— EXERCISE —
Which lines of the entries below run from the one holding "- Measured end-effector" to the one holding "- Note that", inclusive? Set down exactly those lines and no others.

Items from a dataset:
****************

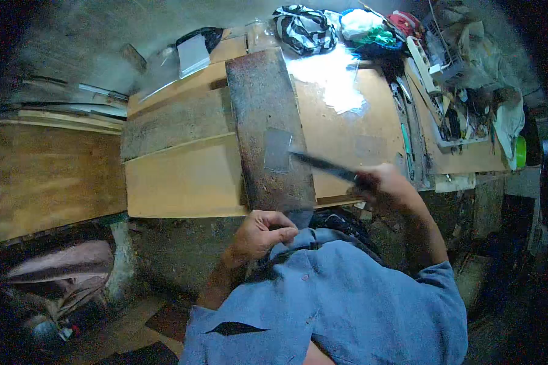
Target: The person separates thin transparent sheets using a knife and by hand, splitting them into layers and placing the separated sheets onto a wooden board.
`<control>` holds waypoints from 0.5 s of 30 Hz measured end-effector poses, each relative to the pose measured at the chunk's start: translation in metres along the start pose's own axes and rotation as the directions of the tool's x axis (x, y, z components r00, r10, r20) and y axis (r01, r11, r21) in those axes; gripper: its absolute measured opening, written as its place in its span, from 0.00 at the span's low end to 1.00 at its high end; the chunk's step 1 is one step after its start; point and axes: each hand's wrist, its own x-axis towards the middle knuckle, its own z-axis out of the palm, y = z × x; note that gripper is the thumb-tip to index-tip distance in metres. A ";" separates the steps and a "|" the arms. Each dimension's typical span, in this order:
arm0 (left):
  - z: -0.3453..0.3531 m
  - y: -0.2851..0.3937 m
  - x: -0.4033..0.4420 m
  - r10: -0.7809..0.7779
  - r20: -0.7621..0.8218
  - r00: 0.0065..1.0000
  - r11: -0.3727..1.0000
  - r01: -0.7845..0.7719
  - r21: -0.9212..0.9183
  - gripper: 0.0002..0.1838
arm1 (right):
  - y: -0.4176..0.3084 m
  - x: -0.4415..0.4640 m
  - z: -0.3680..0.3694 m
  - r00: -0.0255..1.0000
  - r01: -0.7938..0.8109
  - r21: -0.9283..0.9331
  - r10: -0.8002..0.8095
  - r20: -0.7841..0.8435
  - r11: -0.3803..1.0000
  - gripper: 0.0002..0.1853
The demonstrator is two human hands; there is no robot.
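Note:
My right hand [383, 185] is closed round the brown handle of a dark-bladed knife [326, 166], held to the right of a worn board. The knife's tip points left, over the board or just above it; I cannot tell if it touches. Near that tip, a small grey rectangular piece [278, 149] lies on the worn board [259, 85]. At the board's near end, close to the blue shirt, my left hand [263, 234] has its thumb and forefinger pinched together. Whatever may be between those fingers does not show.
The worn board lies across a light wooden table [182, 182]. Along the table's right side are a green-handled tool [406, 146] and a white tray [463, 141] of tools. Bags, including a black-and-white one [304, 30], sit at the back. A wooden panel [55, 176] stands at left.

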 end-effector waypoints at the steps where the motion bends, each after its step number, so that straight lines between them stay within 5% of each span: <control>1: 0.000 -0.001 0.001 0.021 -0.050 0.999 1.000 -0.021 -0.002 0.06 | -0.003 0.000 -0.001 1.000 0.001 -0.001 -0.001 0.001 1.000 0.12; 4: 0.004 -0.009 0.012 0.082 -0.190 0.978 0.993 -0.098 -0.073 0.05 | -0.006 0.004 0.018 0.983 0.105 0.432 -0.027 -0.181 0.896 0.09; 5: 0.009 -0.011 0.018 0.115 -0.273 0.955 0.979 -0.156 -0.134 0.05 | -0.011 0.003 0.031 0.983 0.104 0.431 -0.027 -0.181 0.897 0.09; 7: 0.023 -0.009 0.026 0.110 -0.299 0.948 0.963 -0.176 -0.206 0.04 | -0.036 0.005 0.058 0.987 0.162 0.789 -0.081 -0.141 0.593 0.12; 10: 0.032 -0.007 0.030 0.108 -0.370 0.923 0.890 -0.255 -0.377 0.04 | -0.027 0.022 0.090 0.989 0.134 0.832 -0.121 -0.081 0.539 0.11; 13: 0.025 -0.010 0.025 0.183 -0.344 0.921 0.931 -0.275 -0.240 0.04 | -0.030 0.018 0.070 0.993 0.091 0.750 0.001 -0.121 0.655 0.12; 15: 0.025 -0.012 0.022 0.182 -0.386 0.904 0.955 -0.257 -0.149 0.04 | -0.039 0.016 0.070 0.989 0.091 0.838 0.047 -0.137 0.537 0.14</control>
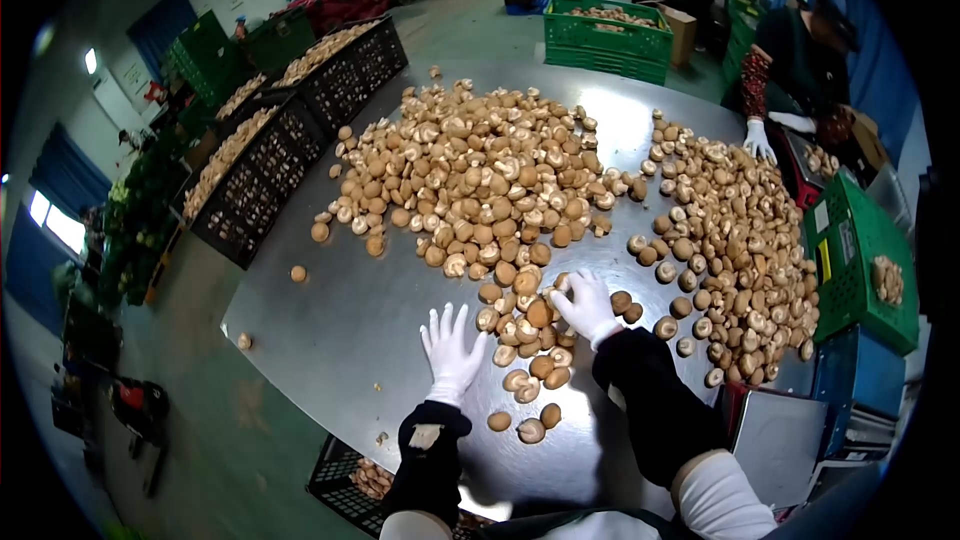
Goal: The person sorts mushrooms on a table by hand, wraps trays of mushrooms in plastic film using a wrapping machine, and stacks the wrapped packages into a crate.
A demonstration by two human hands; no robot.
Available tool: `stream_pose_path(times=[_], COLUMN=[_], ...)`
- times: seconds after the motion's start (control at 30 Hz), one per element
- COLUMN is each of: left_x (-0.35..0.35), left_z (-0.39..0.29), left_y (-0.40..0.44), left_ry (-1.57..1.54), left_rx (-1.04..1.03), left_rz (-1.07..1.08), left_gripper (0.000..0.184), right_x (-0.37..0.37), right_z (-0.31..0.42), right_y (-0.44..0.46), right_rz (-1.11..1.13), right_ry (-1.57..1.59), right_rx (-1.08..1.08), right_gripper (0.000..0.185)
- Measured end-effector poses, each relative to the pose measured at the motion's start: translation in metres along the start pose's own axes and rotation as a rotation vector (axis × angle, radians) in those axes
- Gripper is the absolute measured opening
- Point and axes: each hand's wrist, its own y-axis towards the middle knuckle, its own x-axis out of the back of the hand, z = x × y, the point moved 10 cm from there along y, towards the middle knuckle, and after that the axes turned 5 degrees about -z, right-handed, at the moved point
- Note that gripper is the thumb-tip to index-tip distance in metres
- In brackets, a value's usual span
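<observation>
A large heap of brown-capped shiitake mushrooms (480, 170) lies on a metal table (330, 340), with a narrower trail of mushrooms (540, 315) running towards me. My left hand (452, 355), in a white glove, is flat with its fingers spread just left of that trail, holding nothing. On the trail's right side my right hand (588, 306), also gloved in white, has its thumb and fingers closed around a mushroom (562, 283). A few loose mushrooms (531, 430) lie nearer to me, between my forearms.
Another mushroom heap (745, 260) covers the table's right side, where a co-worker's gloved hand (760, 140) reaches in. Black crates (255, 180) full of mushrooms stand along the left. Green crates (608, 40) stand behind the table and a tilted green crate (862, 260) at right.
</observation>
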Motion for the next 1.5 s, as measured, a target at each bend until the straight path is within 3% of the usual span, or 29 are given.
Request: stream_pose_path(times=[0.07,0.13,0.2,0.27,0.33,0.47,0.6,0.73,0.83,0.87,0.9,1.0,1.07,1.1,1.2,1.33,1.5], left_x=[-0.021,-0.041,-0.067,-0.066,-0.049,-0.037,-0.026,-0.004,0.029,0.036,0.043,0.029,0.018,0.01,0.003,-0.012,-0.038], left_z=[-0.007,-0.021,-0.029,-0.032,-0.054,-0.094,-0.133,-0.147,-0.108,-0.082,-0.049,0.035,0.048,0.042,0.004,-0.048,-0.107], left_y=[0.024,0.032,0.025,0.013,-0.004,-0.057,-0.101,-0.116,-0.1,-0.092,-0.095,-0.089,-0.097,-0.097,-0.106,-0.113,-0.115], left_ry=[0.125,0.184,0.146,-0.151,-0.16,-0.34,-0.253,-0.352,-0.391,-0.291,-0.139,-0.001,0.101,0.196,0.077,-0.125,-0.395], left_rx=[0.017,-0.032,-0.074,-0.09,-0.195,-0.319,-0.49,-0.459,-0.358,-0.252,-0.218,0.022,-0.066,-0.145,-0.335,-0.436,-0.487], left_rz=[0.116,0.198,0.316,0.241,0.267,0.342,0.243,0.235,0.124,0.145,0.023,0.209,0.32,0.423,0.508,0.474,0.415], left_gripper=[0.07,0.072,0.071,0.065,0.055,0.049,0.045,0.045,0.049,0.057,0.068,0.105,0.111,0.117,0.124,0.113,0.1], right_x=[-0.026,-0.049,-0.064,-0.061,-0.051,0.0,0.038,0.063,0.089,0.096,0.103,0.106,0.101,0.098,0.093,0.092,0.115], right_z=[-0.013,-0.019,-0.005,0.012,0.016,0.053,0.069,0.029,0.002,-0.001,0.003,0.013,0.012,0.012,0.012,0.005,-0.032], right_y=[0.015,0.017,0.006,-0.007,-0.022,-0.067,-0.106,-0.13,-0.148,-0.157,-0.166,-0.193,-0.208,-0.216,-0.237,-0.245,-0.235], right_rz=[0.171,0.232,0.434,0.474,0.46,0.322,0.319,0.34,0.223,0.181,0.137,0.1,0.112,0.13,0.149,0.202,0.026], right_ry=[-0.01,-0.018,-0.17,-0.219,-0.112,0.072,0.099,0.022,-0.066,-0.076,-0.07,-0.135,-0.142,-0.185,-0.268,-0.422,-0.387], right_rx=[-0.153,-0.24,-0.256,-0.1,-0.039,0.33,0.513,0.341,0.197,0.172,0.161,0.089,-0.009,-0.046,-0.092,-0.133,-0.312], right_gripper=[0.032,0.077,0.089,0.082,0.071,0.056,0.039,0.038,0.047,0.051,0.054,0.075,0.081,0.085,0.086,0.09,0.093])
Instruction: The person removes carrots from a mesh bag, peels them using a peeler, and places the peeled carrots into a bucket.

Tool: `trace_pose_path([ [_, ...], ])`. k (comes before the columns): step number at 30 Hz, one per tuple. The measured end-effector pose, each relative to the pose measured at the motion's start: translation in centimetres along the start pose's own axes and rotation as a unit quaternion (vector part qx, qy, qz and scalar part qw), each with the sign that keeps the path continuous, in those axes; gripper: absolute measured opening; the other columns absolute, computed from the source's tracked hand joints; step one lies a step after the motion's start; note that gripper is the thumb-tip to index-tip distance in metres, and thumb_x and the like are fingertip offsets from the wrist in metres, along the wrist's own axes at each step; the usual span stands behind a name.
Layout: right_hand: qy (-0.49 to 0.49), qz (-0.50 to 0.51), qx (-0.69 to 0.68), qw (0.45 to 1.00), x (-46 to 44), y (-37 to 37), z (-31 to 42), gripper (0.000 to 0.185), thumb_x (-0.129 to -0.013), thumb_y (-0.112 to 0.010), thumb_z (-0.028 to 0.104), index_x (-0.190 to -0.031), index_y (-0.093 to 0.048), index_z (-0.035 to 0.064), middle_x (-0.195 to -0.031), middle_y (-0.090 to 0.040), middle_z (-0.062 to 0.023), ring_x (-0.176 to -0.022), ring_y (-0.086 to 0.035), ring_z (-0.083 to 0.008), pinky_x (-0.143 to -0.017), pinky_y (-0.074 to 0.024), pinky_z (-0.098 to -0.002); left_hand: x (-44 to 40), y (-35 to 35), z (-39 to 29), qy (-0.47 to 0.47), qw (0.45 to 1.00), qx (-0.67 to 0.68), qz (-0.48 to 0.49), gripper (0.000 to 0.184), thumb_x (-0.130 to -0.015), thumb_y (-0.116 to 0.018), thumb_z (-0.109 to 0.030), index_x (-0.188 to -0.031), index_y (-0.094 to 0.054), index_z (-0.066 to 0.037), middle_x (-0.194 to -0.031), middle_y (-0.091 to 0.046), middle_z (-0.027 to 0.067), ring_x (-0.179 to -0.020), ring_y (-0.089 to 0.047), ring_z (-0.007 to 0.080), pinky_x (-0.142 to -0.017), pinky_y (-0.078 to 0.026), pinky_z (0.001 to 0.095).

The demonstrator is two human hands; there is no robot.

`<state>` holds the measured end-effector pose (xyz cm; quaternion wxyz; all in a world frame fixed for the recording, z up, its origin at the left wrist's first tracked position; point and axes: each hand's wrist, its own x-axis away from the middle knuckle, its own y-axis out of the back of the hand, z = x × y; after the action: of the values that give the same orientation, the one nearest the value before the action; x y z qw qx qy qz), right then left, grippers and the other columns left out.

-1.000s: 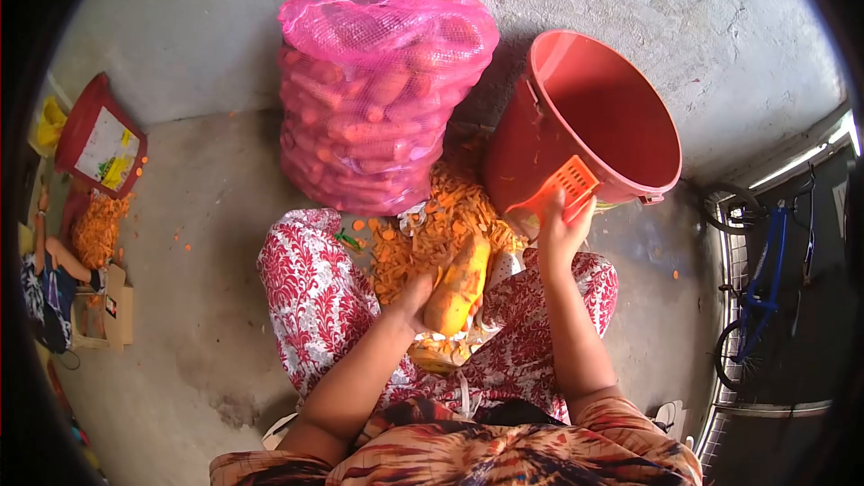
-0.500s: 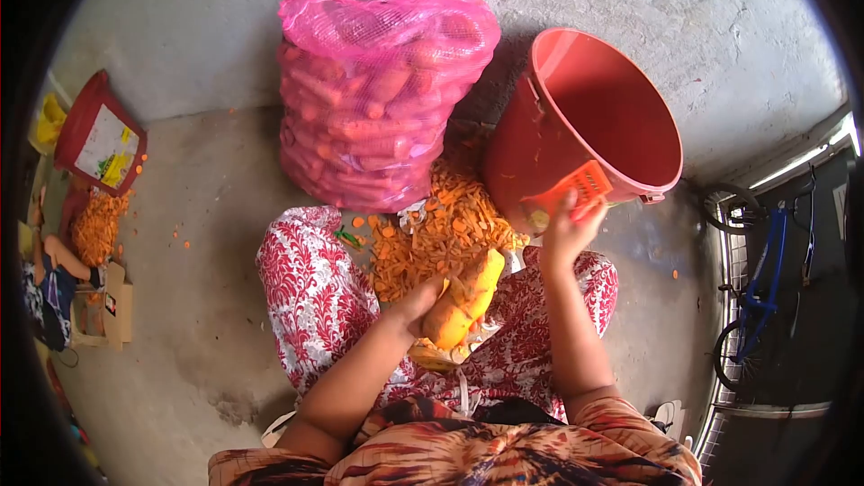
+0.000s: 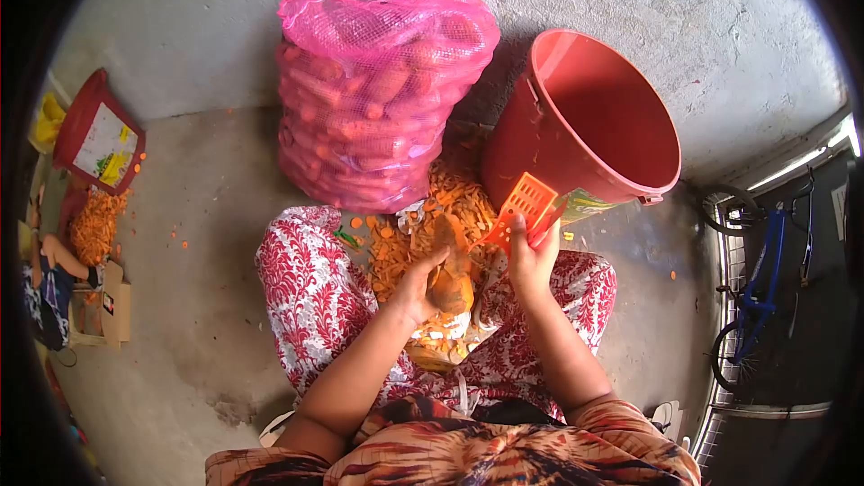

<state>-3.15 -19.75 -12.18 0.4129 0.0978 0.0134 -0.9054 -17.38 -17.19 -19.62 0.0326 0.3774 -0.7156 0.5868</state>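
Grey floor [image 3: 207, 243], orange peelings [image 3: 400, 252], rough wall [image 3: 198, 31]

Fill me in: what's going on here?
A seated person holds a brown-and-orange vegetable in the left hand and an orange slotted tool in the right hand, close to it; contact is unclear. Orange scraps lie piled between the legs. Ahead stand a pink mesh sack of carrots and, to its right, a red bucket.

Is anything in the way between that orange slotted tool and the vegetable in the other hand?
Nothing visible: the orange slotted tool in the right hand angles toward the vegetable in the left hand. Whether they touch, I can't tell.
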Motion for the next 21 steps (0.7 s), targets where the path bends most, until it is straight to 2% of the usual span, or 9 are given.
trace_pose_path([
  [3,0.021,0.002,0.024,0.999,-0.6,1.0,-1.7,0.021,-0.081,-0.051,0.008,-0.098,-0.040,0.0015,-0.081,-0.056,-0.0082,-0.071,-0.054,-0.0107,-0.059,-0.0469,-0.0246,0.1,-0.6,-0.8,-0.018,0.995,-0.003,-0.097,0.038,-0.078,-0.054,-0.036,-0.105,-0.050,-0.009,-0.094,-0.058,0.0063,-0.086,-0.055,0.0214,-0.076,-0.044,0.0372],
  [4,0.039,0.010,0.027,0.999,-0.6,1.0,-2.0,0.021,-0.081,-0.051,0.008,-0.097,-0.040,0.0014,-0.081,-0.056,-0.0081,-0.071,-0.054,-0.0108,-0.059,-0.0466,-0.0245,0.0,-0.4,-1.2,0.000,0.999,0.039,-0.035,0.034,-0.083,-0.046,-0.034,-0.106,-0.049,-0.009,-0.092,-0.058,0.0073,-0.081,-0.057,0.0261,-0.072,-0.046,0.0392],
  [7,0.053,0.027,0.028,0.998,-0.3,0.7,-3.0,0.021,-0.081,-0.052,0.008,-0.097,-0.041,0.0012,-0.080,-0.057,-0.0078,-0.071,-0.054,-0.0111,-0.060,-0.0458,-0.0243,-0.2,0.3,-1.1,0.018,0.996,0.039,0.076,0.044,-0.080,-0.044,-0.044,-0.104,-0.050,-0.007,-0.087,-0.058,0.0114,-0.078,-0.057,0.0311,-0.069,-0.047,0.0451],
  [8,0.031,0.027,0.023,0.999,-0.3,0.5,-3.3,0.021,-0.081,-0.052,0.007,-0.097,-0.041,0.0012,-0.080,-0.057,-0.0078,-0.071,-0.054,-0.0113,-0.061,-0.0455,-0.0243,-0.1,0.2,-1.1,0.067,0.993,0.068,0.064,0.043,-0.083,-0.037,-0.043,-0.104,-0.050,-0.008,-0.087,-0.058,0.0131,-0.074,-0.058,0.0322,-0.067,-0.047,0.0468],
  [11,-0.001,0.015,-0.036,0.999,-0.1,0.0,-3.2,0.022,-0.081,-0.051,0.006,-0.099,-0.040,0.0018,-0.082,-0.055,-0.0070,-0.072,-0.054,-0.0114,-0.061,-0.0450,-0.0245,0.6,-1.6,-1.2,0.050,0.994,0.063,0.073,0.039,-0.085,-0.037,-0.040,-0.104,-0.050,-0.008,-0.087,-0.058,0.0127,-0.073,-0.058,0.0332,-0.066,-0.047,0.0480],
  [13,-0.033,0.008,-0.080,0.996,0.0,-0.2,-2.2,0.022,-0.081,-0.051,0.005,-0.100,-0.039,0.0020,-0.084,-0.055,-0.0065,-0.072,-0.054,-0.0115,-0.061,-0.0449,-0.0243,0.3,-0.8,-0.8,0.046,0.991,0.078,0.095,0.040,-0.085,-0.037,-0.039,-0.105,-0.050,-0.007,-0.088,-0.059,0.0118,-0.075,-0.058,0.0311,-0.067,-0.047,0.0454],
  [16,0.004,0.063,-0.129,0.990,1.7,-0.9,-1.1,0.024,-0.081,-0.050,0.003,-0.102,-0.039,0.0018,-0.085,-0.055,-0.0057,-0.072,-0.054,-0.0117,-0.062,-0.0450,-0.0239,-0.9,0.1,-0.4,0.036,0.987,0.124,0.096,0.041,-0.085,-0.038,-0.040,-0.105,-0.050,-0.006,-0.091,-0.059,0.0107,-0.077,-0.059,0.0265,-0.068,-0.048,0.0397],
  [19,0.102,0.133,0.028,0.985,2.7,-1.2,-0.7,0.031,-0.078,-0.055,0.005,-0.103,-0.037,0.0008,-0.081,-0.057,-0.0089,-0.071,-0.056,-0.0140,-0.063,-0.0460,-0.0267,-0.6,-0.9,-0.2,0.028,0.987,0.133,0.086,0.038,-0.085,-0.038,-0.036,-0.105,-0.050,-0.006,-0.093,-0.058,0.0096,-0.079,-0.058,0.0219,-0.067,-0.049,0.0353],
  [21,0.101,0.171,0.065,0.978,3.2,-1.0,-0.8,0.028,-0.079,-0.055,0.007,-0.101,-0.039,0.0005,-0.087,-0.053,-0.0069,-0.076,-0.051,-0.0117,-0.070,-0.0431,-0.0257,0.0,-1.5,-0.4,0.029,0.989,0.124,0.081,0.035,-0.085,-0.039,-0.034,-0.104,-0.051,-0.006,-0.094,-0.058,0.0091,-0.080,-0.058,0.0205,-0.068,-0.049,0.0337],
])
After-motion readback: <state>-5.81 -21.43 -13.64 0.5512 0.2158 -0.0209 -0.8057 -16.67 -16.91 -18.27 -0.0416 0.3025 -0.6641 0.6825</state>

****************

— ANSWER TO THIS EXERCISE —
- Measured end-effector poses, each relative to the pose measured at the motion's start: translation in metres along the start pose's own axes and rotation as a rotation vector (axis × angle, radians) in those axes
- Gripper is the absolute measured opening
- Point and axes: each hand's wrist, its own y-axis towards the middle knuckle, its own x-axis out of the back of the hand, z = x × y, the point moved 10 cm from there along y, towards the middle knuckle, and after that the axes turned 5 degrees about -z, right-handed, at the moved point
- Note that gripper is the thumb-tip to index-tip distance in metres

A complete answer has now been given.